--- Data shown Enclosed Below ---
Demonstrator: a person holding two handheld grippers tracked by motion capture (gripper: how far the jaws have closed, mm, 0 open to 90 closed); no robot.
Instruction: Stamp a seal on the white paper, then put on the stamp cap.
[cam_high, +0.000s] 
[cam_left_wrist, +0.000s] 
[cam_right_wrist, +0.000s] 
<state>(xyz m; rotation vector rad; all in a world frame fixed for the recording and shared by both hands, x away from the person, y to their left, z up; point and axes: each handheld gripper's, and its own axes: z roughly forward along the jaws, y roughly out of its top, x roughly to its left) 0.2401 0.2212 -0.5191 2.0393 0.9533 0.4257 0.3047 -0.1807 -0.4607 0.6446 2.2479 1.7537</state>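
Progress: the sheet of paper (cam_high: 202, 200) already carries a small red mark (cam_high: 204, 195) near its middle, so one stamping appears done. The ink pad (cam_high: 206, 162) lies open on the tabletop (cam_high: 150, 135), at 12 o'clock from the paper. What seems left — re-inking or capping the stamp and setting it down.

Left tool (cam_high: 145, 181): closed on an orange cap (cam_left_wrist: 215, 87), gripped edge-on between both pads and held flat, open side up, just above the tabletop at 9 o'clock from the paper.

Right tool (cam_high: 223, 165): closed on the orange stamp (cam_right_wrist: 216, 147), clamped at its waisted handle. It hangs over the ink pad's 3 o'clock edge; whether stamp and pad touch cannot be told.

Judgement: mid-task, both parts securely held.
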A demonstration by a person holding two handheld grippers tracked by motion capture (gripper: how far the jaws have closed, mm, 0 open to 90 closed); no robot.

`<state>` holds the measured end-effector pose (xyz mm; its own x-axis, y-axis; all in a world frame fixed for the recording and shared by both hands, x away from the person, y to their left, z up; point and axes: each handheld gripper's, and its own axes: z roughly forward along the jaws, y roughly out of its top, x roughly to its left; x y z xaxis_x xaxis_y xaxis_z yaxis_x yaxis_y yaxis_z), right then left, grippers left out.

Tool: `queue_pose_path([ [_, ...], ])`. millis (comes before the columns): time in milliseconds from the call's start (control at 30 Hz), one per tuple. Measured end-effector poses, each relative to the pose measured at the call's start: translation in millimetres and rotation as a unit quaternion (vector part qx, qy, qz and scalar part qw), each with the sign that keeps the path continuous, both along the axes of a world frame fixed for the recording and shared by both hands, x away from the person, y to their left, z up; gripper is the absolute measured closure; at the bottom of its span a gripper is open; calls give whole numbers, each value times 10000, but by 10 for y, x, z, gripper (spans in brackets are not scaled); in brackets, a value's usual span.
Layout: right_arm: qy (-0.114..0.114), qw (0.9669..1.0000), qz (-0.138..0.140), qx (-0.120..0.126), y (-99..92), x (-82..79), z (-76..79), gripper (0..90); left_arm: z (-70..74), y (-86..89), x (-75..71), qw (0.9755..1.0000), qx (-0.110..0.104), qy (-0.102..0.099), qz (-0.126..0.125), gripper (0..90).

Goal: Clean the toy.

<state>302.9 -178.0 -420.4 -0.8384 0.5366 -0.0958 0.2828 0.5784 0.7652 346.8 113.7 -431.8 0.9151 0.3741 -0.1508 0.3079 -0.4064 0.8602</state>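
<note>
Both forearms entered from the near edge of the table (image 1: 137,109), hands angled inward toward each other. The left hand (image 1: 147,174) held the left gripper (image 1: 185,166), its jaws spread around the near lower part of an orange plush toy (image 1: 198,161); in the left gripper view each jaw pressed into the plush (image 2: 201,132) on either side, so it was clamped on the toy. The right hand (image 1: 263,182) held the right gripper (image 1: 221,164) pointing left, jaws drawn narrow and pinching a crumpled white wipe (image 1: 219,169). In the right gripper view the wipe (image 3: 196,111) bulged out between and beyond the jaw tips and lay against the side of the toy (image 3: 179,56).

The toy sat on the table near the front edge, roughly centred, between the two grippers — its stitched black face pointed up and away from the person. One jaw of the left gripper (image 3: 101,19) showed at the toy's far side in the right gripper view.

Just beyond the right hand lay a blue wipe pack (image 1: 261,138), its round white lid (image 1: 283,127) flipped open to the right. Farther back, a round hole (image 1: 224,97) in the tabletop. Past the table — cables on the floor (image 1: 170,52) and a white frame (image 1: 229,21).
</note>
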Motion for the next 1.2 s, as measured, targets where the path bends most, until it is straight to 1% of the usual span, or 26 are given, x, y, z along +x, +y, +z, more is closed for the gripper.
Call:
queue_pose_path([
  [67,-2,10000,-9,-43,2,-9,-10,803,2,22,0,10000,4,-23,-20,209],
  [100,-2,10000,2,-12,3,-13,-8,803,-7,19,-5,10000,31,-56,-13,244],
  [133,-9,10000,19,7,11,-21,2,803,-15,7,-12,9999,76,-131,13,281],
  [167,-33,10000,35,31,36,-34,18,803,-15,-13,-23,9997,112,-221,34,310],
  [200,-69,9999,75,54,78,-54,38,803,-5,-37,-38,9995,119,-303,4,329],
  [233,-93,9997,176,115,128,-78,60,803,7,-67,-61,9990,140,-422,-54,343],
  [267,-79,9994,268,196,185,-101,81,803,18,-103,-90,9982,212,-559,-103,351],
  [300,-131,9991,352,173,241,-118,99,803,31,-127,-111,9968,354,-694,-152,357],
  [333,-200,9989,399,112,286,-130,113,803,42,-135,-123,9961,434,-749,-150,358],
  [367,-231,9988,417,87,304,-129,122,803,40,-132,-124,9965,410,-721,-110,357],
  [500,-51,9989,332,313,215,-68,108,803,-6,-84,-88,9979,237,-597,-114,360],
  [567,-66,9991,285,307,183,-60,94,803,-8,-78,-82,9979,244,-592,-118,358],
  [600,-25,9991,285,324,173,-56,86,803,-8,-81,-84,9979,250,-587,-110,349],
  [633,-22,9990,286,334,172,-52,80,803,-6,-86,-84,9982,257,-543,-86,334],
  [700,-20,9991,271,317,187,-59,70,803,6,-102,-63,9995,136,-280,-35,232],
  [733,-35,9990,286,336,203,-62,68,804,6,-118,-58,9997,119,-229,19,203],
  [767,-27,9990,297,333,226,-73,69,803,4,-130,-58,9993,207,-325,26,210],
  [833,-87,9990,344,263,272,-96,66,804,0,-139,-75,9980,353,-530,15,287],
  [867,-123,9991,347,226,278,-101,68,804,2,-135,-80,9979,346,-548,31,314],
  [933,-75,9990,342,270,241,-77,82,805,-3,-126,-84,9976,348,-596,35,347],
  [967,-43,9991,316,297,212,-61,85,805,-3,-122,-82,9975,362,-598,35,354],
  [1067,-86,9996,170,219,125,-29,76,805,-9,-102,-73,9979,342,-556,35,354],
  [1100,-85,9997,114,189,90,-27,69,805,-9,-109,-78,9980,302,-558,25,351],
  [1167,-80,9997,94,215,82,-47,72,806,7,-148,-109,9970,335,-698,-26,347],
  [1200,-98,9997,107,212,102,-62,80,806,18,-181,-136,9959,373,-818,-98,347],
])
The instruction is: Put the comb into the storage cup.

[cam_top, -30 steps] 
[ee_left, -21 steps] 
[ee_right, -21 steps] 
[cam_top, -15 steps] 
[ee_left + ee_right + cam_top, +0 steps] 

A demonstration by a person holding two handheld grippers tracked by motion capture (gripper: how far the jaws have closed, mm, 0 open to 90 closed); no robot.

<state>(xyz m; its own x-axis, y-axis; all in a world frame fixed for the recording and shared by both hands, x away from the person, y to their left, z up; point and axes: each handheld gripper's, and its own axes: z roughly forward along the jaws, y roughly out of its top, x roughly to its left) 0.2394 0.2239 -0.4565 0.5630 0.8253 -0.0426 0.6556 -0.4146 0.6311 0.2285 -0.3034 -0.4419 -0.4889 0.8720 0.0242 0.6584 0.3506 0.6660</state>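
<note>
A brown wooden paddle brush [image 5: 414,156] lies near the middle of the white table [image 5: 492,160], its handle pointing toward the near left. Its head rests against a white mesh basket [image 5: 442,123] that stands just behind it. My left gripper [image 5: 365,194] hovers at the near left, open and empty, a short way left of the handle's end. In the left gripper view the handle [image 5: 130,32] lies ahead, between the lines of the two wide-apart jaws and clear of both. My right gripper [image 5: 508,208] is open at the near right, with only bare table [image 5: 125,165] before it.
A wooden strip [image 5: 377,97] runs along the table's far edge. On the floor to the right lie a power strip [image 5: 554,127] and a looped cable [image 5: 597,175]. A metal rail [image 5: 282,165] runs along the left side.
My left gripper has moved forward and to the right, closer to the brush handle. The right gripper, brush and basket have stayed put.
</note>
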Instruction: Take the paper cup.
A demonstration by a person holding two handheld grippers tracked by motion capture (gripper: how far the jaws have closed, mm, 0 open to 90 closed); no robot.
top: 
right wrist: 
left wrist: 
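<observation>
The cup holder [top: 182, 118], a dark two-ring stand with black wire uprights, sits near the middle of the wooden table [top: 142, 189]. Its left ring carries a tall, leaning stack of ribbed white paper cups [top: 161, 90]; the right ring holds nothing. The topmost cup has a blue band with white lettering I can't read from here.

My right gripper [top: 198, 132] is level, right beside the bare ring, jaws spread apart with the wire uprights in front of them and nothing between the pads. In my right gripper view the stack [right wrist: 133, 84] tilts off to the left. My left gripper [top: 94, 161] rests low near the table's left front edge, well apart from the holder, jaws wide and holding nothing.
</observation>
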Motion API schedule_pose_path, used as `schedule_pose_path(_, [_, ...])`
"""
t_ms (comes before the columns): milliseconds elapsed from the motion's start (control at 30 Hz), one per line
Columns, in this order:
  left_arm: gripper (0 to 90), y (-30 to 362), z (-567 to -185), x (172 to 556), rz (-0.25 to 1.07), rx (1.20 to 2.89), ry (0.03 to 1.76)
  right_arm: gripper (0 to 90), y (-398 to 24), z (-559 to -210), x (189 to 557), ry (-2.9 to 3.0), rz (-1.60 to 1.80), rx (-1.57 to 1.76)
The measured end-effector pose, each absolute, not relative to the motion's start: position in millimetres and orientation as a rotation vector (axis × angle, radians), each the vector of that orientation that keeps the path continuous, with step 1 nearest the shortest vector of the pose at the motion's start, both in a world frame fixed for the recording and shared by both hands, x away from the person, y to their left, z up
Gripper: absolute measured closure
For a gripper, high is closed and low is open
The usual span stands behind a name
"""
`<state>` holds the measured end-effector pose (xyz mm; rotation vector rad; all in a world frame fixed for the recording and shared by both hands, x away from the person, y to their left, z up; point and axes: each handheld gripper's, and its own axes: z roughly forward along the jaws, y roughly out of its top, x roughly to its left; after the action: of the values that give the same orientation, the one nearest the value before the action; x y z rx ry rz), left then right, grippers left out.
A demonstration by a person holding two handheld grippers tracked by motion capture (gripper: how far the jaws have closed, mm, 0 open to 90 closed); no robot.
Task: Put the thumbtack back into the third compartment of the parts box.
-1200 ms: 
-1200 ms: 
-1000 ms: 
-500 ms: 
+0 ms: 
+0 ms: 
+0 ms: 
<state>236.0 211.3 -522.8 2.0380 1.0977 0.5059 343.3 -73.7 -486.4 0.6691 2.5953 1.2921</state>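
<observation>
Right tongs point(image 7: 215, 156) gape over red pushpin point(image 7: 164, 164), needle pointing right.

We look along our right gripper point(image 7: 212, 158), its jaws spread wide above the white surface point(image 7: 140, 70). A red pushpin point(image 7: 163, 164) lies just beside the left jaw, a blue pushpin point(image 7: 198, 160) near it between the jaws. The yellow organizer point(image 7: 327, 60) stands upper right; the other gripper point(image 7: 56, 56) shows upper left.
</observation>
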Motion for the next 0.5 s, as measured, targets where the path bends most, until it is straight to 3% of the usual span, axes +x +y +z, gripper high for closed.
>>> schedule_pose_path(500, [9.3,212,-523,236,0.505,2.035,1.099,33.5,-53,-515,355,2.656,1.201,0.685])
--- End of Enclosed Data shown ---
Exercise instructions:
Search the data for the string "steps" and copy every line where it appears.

Result for this exercise:
[cam_top, -30 steps] 
[ee_left, -21 steps] 
[ee_right, -21 steps] 
[cam_top, -15 steps] 
[ee_left + ee_right + cam_top, +0 steps] 

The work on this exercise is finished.